- [About this exercise]:
Could you please write out the data shown below, exactly and in full?

- [Data below]:
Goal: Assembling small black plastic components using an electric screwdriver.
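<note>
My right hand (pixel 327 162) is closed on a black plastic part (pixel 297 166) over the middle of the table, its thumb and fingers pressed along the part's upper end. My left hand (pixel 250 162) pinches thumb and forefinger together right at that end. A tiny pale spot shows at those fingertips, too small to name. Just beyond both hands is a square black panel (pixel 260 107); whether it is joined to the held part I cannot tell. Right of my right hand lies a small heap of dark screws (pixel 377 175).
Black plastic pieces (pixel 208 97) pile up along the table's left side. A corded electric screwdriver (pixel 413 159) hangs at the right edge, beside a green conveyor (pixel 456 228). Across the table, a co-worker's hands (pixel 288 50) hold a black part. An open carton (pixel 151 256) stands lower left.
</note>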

- [Result]:
Goal: Assembling small black plastic components using an electric screwdriver.
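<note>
My right hand (pixel 327 162) is closed on a black plastic part (pixel 297 166) over the middle of the table, its thumb and fingers pressed along the part's upper end. My left hand (pixel 250 162) pinches thumb and forefinger together right at that end. A tiny pale spot shows at those fingertips, too small to name. Just beyond both hands is a square black panel (pixel 260 107); whether it is joined to the held part I cannot tell. Right of my right hand lies a small heap of dark screws (pixel 377 175).
Black plastic pieces (pixel 208 97) pile up along the table's left side. A corded electric screwdriver (pixel 413 159) hangs at the right edge, beside a green conveyor (pixel 456 228). Across the table, a co-worker's hands (pixel 288 50) hold a black part. An open carton (pixel 151 256) stands lower left.
</note>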

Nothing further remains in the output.